Problem statement: Beginning at the first line of the data, print each line exactly, stopping after the line that contains "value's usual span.".

-- Provided data follows --

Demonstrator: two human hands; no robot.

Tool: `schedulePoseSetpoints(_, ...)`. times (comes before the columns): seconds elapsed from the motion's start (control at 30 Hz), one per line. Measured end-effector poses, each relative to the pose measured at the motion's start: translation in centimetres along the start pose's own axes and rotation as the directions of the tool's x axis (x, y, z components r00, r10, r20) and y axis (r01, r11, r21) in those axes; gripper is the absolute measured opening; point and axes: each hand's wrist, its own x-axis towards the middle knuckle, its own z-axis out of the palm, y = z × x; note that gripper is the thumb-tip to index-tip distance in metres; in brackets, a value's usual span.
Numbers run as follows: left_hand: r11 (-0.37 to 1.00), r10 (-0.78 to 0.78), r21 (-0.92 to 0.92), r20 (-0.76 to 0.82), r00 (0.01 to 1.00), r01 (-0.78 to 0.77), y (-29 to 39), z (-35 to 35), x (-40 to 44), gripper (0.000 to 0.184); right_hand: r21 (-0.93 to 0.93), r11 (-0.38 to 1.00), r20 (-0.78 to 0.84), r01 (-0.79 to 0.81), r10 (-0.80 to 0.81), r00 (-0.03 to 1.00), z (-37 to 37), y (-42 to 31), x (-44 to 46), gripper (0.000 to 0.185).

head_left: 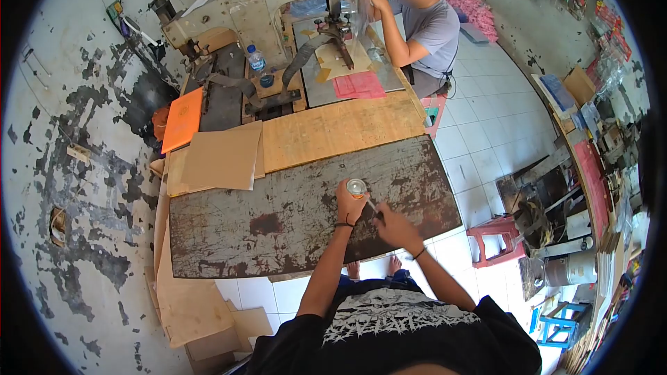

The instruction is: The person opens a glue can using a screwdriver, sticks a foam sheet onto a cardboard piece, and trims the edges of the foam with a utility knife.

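Black shirt [396, 316] cloth was seen nearest the camera, by the near edge of the desk [222, 236]. Right of the desk's middle, 1 small round container [356, 187] was held by the left hand [349, 205], its fingers curled around the side. A thin tool [373, 206] was gripped in the closed right hand [396, 228], its tip angled to the container; contact could not be told. Wide scratched surface was spread toward the left edge, and a narrower stretch toward the right. The far edge was bordered by a wooden board [333, 132] and overlapped by cardboard [219, 160]. Beyond, 1 person [427, 35] was seated beside a machine [246, 21].
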Motion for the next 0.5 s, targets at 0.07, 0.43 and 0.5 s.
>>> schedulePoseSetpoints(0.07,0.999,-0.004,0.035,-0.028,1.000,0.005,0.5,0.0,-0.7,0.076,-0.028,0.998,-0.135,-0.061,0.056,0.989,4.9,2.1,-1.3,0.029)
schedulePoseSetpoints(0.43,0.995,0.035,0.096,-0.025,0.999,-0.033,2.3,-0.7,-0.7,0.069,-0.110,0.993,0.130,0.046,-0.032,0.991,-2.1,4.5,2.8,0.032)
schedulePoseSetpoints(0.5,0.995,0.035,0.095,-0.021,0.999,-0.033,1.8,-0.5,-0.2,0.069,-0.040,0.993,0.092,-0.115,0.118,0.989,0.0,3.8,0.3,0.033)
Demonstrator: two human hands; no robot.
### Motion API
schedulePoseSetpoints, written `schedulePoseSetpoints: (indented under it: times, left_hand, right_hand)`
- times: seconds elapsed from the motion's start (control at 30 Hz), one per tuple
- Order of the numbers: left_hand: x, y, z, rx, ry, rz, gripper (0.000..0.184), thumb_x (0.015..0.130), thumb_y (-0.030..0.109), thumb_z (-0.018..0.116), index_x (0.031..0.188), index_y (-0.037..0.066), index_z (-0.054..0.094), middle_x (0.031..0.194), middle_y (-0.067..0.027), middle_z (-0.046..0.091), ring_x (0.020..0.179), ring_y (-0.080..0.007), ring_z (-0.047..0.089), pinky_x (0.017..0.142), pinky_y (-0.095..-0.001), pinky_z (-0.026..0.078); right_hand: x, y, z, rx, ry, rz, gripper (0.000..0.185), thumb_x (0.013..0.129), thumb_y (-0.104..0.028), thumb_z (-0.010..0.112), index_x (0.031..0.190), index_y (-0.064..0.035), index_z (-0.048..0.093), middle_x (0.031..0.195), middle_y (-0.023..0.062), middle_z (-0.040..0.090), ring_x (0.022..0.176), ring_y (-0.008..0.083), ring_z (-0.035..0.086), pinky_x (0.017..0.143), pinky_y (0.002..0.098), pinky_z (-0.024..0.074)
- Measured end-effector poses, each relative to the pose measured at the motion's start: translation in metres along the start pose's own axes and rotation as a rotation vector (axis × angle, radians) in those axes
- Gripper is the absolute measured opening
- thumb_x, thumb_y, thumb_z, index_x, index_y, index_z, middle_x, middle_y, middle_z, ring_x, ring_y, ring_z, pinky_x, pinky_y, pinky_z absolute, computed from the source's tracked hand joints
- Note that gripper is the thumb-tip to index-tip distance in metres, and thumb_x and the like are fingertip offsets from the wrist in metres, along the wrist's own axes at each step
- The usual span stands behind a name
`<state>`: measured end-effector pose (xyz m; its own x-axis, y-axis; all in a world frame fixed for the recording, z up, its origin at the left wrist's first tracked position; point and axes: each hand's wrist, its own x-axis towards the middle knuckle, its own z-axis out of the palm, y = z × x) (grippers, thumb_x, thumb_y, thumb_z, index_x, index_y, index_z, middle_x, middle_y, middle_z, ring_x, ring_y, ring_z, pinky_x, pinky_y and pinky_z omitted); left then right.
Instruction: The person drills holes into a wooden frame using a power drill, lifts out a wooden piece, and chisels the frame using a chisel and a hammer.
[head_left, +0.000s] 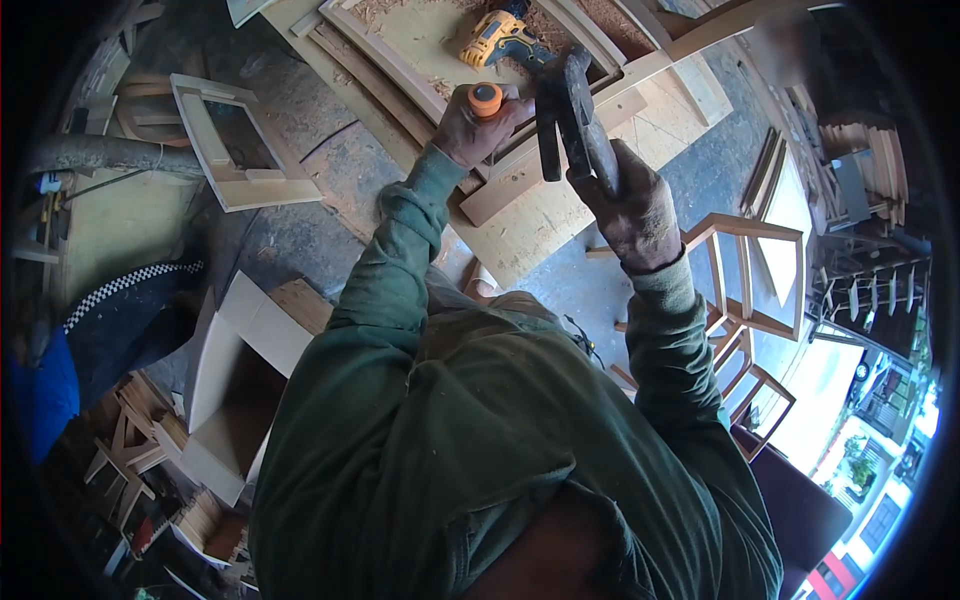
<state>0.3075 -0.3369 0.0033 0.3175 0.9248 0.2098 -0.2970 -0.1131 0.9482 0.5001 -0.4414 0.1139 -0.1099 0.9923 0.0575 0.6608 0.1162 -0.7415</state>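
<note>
My left hand is closed around an upright orange-handled chisel; only the handle's round end shows, and its blade is hidden below. This hand is against the edge of a wooden frame on the workbench. In my right hand is a dark hammer, gripped by its handle. The hammer's head is raised just right of the chisel, apart from it. Beyond both hands, a yellow and black cordless drill lies among wood shavings inside the frame.
A small wooden frame lies at the left. An open cardboard box stands lower left, near wood offcuts. Wooden chair frames stand at my right. Stacked boards are farther right, beside a bright doorway.
</note>
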Motion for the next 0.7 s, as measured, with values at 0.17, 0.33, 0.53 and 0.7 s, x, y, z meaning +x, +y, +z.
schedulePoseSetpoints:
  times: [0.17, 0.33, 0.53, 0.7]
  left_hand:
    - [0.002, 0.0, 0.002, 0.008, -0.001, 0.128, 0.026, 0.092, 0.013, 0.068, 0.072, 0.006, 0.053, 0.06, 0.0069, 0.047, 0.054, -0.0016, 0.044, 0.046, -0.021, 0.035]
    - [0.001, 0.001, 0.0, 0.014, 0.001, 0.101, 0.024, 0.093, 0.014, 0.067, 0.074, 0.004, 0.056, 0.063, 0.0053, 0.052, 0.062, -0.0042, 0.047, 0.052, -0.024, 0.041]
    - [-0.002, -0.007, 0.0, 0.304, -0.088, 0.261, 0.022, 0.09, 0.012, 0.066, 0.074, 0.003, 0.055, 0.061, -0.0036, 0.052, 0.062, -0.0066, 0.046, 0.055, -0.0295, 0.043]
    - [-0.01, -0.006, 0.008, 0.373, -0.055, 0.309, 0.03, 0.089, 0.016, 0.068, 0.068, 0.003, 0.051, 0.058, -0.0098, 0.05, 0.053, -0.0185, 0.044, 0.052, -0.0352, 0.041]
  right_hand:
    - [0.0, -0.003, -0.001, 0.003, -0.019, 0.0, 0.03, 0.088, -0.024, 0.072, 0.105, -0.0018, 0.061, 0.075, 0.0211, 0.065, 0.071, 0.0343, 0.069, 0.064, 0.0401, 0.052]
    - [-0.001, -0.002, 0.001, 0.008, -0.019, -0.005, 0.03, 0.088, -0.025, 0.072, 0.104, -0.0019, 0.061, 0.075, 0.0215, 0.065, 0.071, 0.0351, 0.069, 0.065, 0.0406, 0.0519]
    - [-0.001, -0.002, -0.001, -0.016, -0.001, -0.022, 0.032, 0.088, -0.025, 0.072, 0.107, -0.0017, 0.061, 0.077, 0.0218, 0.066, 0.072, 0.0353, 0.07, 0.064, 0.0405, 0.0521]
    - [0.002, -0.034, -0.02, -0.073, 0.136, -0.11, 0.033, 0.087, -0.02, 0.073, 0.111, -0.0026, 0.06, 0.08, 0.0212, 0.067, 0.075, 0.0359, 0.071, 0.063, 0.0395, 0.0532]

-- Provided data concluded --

Final answer:
Demonstrator: two human hands; no robot.

Tool: `schedulePoseSetpoints(_, ...)`. times (comes before the columns): seconds elapsed from the motion's start (control at 30 Hz), one per line. Measured end-effector poses, each relative to the pose measured at the motion's start: translation in centimetres along the start pose's own axes and rotation as the directions of the tool's x axis (x, y, z components r00, r10, r20) and y axis (r01, r11, r21) in those axes; gripper is the absolute measured opening; point and axes: each hand's wrist, its own x-axis towards the middle knuckle, its own z-axis out of the palm, y = z × x; note that gripper is the thumb-tip to index-tip distance in metres; in brackets, a value's usual span.

An answer has been given, and the exercise is complete.